The drawback is that I'll have to see how that affects the urls like if I inject the html page from the child extension folder into the main interface using ajax then I can't use relative url's to any images in that 'cos the urls are relative to the mother extension folder.. I'll have to rewrite the child extension urls with the absolute paths into the html page to load images and js from the child extension html code which has relative urls.

Pros:

  • Cleaner and more persistent than indexeddb.

  • Files can be loaded normally from disk.

Cons:

  • User has to install separate extensions.

  • URL structure might be a bit confusing, need to rewrite urls if loading html from child. However this is only for image src's and where the javascript is loaded from so it's not such a big deal.

Other Possible Solutions:

  • Indexeddb which I'm already doing seems to be the preferred way of doing this but I really do not want to store every html asset in indexeddb. The upside is that while extensions need to be installed, this method can be done silently fetching and adding files without user interaction and indexeddb seems to be somewhat persistent.

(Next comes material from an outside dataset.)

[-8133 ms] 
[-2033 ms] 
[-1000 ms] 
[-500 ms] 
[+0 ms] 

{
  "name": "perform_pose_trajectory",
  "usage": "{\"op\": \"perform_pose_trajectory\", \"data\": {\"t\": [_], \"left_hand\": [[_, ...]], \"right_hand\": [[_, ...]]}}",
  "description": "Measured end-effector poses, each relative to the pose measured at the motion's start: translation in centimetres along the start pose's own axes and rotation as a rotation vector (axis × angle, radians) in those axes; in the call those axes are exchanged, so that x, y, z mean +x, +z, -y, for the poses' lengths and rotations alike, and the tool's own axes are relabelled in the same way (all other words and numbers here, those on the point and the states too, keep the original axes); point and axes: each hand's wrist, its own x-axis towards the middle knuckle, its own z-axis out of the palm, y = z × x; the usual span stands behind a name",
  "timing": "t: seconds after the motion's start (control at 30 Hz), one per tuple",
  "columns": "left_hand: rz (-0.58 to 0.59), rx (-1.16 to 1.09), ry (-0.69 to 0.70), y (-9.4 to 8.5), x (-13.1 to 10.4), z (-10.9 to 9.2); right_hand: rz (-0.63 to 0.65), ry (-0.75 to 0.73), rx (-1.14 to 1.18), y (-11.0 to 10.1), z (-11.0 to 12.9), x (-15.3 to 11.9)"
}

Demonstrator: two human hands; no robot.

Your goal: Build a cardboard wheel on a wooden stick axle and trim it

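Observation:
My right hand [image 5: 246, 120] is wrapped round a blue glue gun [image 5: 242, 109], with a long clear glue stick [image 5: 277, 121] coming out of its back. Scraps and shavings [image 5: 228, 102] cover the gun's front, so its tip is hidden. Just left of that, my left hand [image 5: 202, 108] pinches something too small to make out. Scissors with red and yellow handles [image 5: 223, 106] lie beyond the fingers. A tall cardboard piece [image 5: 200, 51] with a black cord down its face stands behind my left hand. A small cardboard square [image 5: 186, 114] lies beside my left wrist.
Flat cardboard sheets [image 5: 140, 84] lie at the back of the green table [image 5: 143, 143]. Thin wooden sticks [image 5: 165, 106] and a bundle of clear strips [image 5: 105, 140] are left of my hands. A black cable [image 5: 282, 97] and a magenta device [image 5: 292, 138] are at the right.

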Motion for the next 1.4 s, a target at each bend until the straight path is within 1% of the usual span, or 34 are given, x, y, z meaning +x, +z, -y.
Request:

Might still end up using this because it is silent but having to load each asset from a database sounds like a nightmare.

  • The File Handle Api might have worked if I was working on Firefox only https://wiki.mozilla.org/WebAPI/FileHandleAPI

  • I haven't tried the shell copy, maybe if I fetch with ajax and then save to disk using some dos function and then doing different save functions for different OS systems.

  • Filesystem Api only saves to downloads and doesn't work for extensions anyways, so that's useless.

UPDATE

In windows there isn't any sudo, but this worked without admin priveleges for a subfolder (not on the C:\ root though). It would work for a linux only app very nicely. If I just wanted to save a file to a windows machine this might work.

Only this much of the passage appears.